# EXERCISE:
Starting at the line containing "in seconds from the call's" and ending at the line containing "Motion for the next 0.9", print every line of the material below exactly, both ends included, and stop there.

# DATA SHOWN:
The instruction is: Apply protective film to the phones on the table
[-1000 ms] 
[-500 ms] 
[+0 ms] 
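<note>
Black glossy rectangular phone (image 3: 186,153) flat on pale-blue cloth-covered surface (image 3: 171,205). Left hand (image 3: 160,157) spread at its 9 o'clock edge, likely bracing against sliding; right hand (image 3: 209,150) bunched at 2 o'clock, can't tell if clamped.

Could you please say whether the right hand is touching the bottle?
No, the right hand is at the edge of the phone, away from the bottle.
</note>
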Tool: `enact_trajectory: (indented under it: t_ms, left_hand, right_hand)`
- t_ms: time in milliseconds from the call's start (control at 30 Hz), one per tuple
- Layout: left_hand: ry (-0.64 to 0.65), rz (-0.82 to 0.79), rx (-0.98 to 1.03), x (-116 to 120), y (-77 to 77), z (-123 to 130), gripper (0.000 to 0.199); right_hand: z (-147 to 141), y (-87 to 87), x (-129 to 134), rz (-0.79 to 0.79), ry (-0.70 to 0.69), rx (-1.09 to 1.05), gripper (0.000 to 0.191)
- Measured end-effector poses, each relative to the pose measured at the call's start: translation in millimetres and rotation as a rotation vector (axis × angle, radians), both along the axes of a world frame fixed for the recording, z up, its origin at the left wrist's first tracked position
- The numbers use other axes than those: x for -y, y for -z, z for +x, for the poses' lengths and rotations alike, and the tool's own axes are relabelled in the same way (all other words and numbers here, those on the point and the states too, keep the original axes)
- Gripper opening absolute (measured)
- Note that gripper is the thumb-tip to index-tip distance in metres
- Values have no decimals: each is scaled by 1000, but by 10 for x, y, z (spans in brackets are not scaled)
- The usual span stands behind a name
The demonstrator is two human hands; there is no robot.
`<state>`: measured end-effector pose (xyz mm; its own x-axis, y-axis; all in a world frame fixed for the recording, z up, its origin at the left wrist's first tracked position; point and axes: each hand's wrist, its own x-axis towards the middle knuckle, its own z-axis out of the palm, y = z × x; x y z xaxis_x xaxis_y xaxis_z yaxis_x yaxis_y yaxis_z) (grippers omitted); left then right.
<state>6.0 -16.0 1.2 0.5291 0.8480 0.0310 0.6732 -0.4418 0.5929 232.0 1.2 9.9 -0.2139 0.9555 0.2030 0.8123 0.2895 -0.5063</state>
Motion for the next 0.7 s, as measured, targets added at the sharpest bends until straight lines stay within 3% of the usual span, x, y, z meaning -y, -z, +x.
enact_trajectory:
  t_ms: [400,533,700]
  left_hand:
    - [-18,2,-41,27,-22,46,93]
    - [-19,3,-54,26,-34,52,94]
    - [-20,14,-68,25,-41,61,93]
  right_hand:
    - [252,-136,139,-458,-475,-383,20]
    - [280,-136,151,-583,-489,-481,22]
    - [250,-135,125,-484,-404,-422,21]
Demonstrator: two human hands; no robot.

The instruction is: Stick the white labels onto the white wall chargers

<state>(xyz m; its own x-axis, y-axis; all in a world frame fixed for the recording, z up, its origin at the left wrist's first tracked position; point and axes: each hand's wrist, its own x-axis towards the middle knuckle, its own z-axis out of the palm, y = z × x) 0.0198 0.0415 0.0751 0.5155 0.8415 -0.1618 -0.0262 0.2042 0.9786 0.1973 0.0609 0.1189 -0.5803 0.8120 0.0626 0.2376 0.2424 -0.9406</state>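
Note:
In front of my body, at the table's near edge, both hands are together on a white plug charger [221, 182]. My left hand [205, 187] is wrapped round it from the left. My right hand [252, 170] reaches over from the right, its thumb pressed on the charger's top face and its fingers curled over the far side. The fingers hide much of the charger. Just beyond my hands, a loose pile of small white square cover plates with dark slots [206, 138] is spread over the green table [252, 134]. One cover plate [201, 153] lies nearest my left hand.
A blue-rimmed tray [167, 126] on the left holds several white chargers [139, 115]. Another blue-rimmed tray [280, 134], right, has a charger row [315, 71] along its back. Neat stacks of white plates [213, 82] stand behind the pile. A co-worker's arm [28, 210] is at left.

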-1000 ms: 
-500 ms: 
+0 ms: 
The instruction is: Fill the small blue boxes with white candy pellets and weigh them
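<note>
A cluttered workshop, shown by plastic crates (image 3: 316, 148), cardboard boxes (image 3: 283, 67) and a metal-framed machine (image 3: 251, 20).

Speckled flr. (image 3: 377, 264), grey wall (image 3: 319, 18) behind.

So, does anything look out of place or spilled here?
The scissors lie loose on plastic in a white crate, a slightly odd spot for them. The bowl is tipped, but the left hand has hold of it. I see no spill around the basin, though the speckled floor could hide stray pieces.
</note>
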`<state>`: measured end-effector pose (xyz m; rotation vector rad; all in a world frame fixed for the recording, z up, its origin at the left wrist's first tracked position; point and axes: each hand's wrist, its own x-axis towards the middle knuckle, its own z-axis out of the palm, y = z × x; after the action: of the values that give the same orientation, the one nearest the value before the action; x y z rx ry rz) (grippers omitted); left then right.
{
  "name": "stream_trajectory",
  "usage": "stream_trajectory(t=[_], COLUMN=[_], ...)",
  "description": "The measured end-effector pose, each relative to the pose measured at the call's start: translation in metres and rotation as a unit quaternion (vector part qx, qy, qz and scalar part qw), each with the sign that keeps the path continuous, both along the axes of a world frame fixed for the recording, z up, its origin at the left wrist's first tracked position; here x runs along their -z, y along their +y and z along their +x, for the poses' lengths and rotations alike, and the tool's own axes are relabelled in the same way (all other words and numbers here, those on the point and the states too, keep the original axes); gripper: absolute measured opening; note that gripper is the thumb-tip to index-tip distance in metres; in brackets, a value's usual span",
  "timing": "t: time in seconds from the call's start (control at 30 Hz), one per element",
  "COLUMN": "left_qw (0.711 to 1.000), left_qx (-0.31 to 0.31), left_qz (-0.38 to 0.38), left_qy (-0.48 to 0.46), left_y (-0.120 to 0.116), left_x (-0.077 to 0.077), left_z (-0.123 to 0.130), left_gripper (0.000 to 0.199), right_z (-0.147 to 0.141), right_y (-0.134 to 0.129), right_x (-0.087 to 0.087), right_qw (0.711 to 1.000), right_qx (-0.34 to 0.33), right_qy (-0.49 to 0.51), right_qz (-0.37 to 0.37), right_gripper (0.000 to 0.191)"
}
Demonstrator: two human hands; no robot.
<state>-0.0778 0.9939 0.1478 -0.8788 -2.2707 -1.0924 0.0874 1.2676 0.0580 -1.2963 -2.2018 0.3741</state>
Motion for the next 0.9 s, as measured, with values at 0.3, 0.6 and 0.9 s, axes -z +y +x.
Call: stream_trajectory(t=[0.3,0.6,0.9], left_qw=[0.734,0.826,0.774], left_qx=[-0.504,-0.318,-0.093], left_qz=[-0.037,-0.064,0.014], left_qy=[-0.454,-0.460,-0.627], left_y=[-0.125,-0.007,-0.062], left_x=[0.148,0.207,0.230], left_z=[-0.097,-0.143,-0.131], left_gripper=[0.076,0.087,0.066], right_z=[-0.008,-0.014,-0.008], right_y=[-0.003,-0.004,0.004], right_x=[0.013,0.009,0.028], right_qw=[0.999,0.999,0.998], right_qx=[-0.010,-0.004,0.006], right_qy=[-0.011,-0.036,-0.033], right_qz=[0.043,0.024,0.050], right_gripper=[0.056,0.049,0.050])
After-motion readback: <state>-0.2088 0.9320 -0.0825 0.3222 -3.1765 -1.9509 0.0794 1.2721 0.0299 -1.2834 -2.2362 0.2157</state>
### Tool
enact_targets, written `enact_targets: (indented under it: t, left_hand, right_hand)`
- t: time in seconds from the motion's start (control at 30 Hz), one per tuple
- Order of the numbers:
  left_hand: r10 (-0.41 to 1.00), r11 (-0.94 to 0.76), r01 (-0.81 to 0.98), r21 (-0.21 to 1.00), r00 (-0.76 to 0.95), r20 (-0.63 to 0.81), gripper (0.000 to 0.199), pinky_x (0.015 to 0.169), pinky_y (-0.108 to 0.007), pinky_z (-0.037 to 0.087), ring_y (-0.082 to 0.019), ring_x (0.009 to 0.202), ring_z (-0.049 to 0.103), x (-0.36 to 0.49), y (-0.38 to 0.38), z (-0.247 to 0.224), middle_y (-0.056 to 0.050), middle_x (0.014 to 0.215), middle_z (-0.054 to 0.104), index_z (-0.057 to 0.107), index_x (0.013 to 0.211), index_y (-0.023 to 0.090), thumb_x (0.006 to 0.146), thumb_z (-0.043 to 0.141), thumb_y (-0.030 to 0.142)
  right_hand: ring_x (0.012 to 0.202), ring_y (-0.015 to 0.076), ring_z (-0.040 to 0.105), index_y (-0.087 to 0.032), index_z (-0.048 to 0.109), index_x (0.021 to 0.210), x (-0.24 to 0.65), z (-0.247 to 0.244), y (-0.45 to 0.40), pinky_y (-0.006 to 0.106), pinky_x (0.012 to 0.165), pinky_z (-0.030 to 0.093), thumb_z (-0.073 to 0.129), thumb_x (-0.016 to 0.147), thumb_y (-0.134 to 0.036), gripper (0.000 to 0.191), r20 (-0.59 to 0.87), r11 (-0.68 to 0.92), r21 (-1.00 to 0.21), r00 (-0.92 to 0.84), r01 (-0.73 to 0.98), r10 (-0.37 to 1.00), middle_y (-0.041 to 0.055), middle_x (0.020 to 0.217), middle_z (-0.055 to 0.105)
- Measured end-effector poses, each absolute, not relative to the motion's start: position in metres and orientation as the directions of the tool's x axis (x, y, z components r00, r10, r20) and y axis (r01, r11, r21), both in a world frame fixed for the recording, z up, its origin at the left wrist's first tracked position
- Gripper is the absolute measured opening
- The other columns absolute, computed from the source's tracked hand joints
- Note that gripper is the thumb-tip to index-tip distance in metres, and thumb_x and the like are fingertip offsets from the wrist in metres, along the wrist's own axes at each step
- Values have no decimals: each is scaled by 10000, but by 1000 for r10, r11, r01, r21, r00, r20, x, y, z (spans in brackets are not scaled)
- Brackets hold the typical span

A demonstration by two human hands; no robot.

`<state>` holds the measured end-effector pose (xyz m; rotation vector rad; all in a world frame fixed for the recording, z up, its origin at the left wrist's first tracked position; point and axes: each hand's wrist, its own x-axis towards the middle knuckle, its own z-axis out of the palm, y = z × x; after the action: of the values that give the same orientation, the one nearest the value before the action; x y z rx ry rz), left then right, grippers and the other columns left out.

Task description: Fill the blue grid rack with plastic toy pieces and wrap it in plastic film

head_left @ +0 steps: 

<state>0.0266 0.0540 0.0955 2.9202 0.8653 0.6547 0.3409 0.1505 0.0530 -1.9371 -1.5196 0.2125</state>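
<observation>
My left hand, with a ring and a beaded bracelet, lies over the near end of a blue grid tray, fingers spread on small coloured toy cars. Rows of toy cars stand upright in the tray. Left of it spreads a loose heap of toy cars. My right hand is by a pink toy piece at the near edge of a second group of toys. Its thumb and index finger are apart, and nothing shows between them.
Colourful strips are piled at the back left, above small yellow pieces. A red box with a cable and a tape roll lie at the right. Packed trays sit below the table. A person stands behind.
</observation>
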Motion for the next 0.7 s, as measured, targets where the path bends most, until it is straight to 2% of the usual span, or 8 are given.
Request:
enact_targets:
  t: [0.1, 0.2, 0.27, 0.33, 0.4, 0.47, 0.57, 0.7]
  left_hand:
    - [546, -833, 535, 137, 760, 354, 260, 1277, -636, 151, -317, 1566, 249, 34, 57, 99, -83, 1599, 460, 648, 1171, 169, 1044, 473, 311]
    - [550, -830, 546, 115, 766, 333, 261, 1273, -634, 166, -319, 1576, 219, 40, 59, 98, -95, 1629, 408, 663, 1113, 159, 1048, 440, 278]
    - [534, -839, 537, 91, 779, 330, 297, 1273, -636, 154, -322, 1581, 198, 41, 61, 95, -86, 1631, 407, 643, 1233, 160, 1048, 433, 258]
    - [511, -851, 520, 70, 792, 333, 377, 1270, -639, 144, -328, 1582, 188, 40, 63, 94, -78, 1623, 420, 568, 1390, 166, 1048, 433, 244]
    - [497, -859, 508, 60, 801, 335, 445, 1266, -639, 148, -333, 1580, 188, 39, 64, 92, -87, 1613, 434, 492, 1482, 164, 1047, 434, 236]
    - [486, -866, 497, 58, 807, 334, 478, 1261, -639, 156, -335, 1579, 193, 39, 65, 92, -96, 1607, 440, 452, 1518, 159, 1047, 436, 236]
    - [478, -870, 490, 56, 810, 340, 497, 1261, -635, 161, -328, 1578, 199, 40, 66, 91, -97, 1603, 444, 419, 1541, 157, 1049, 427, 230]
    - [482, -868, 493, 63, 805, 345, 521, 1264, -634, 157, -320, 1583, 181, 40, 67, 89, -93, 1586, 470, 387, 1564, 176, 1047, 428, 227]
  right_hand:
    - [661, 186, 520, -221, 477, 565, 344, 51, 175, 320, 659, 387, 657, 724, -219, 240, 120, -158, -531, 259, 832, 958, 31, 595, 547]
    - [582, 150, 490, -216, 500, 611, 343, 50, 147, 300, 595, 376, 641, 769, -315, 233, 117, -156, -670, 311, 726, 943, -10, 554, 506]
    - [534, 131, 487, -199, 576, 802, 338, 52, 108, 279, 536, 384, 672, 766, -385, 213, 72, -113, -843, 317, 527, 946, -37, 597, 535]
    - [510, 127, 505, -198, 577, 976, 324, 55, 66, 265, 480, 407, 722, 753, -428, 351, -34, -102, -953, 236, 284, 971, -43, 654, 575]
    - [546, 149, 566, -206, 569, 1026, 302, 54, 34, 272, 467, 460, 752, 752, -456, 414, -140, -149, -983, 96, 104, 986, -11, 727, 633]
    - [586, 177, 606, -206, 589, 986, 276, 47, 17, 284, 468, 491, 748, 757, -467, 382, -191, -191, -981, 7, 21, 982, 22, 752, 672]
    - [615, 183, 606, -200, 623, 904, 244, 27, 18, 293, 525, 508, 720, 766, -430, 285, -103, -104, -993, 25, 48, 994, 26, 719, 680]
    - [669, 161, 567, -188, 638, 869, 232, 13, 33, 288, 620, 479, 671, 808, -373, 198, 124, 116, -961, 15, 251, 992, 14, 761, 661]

# ANSWER SECTION:
  "timing": "t: time in seconds from the call's start (control at 30 Hz), one per element",
  "COLUMN": "left_qw (0.711 to 1.000), left_qx (-0.31 to 0.31), left_qz (-0.38 to 0.38), left_qy (-0.48 to 0.46), left_y (-0.120 to 0.116), left_x (-0.077 to 0.077), left_z (-0.123 to 0.130), left_gripper (0.000 to 0.199), right_z (-0.147 to 0.141), right_y (-0.134 to 0.129), right_x (-0.087 to 0.087), right_qw (0.711 to 1.000), right_qx (-0.34 to 0.33), right_qy (-0.49 to 0.51), right_qz (-0.37 to 0.37), right_gripper (0.000 to 0.191)"
}
Demonstrator: two human hands; no robot.
<state>-0.0778 0.9939 0.1478 -0.8788 -2.2707 -1.0924 0.0874 1.2676 0.0580 -1.2963 -2.2018 0.3741</state>
Motion for the next 0.9 s, as measured, with values at 0.3, 0.6 and 0.9 s, axes -z +y +x.

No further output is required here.